After the Norman Conquest a spate of church building
led to the planting of many churchyard yews. Some still thrive today,
although over 900 years old. Fortunately their function as icons of
everlasting life had been forgotten by the 17th century, or they would
have probably not survived destruction by the Puritans. The yew trees were
usually planted in a deliberate manner: one beside the path leading from
the funeral gateway of the churchyard to the main door of the church, and
the other beside the path leading to the lesser doorway. In early times,
the priest and clerks would gather under the first yew to await the
corpse-bearers. The remains of Anglo-Saxon churches suggest that the early
English planted yews in a circle around the church, which were usually
built upon a central mound.
There is also a tradition that Jesus’ cross was a yew tree, perhaps
because of its symbolism of immortality. A verse from a traditional carol
from Herefordshire, The Seven Virgins, runs:
Go you down, go you down to yonder town,
And sit in the gallery:
And there you 'II find sweet Jesus Christ,
Nailed to a big yew-tree.
The famous yew-trees of Nevern in Dyfed, Wales, are said to bleed a red
substance every year in sympathy with the Christ.
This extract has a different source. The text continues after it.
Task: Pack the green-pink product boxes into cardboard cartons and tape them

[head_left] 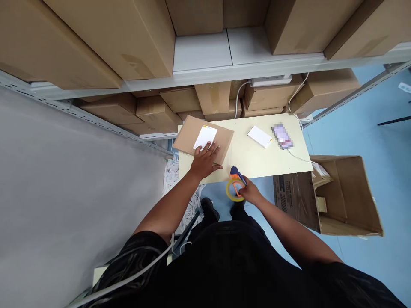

Branches of yew were
borne in Palm Sunday processions instead of palm or olive and the altars
of many churches were traditionally decked with branches of yew on Easter
Day. The yew is also associated with another time of resurrection -- New
Year's Day, where in some parishes, villagers would gather beneath the
churchyard yew to see in the New Year.
In later times, only the death side of the Yew's symbolism remained in the
popular mind. Shakespeare wrote of "the dismal yew" and his
witches bore "slips of yew slivered in the moon's eclipse." 19th
century naturalist Gilbert White described the trees as "an emblem of
mortality by their funereal appearance." A dark-canopied grove of
yews was often regarded as a place to be shunned, and a bough brought into
the house portended a death in the family. The cemetery is nowadays looked
upon as a place of fear rather than a sacred place of return to the
ancestral realm.
So let us return to the wisdom of the Druids and remember at the turning
of the year the teachings of the sacred yew: that darkness is the matrix
from which light springs forth, and that out of death, life arises.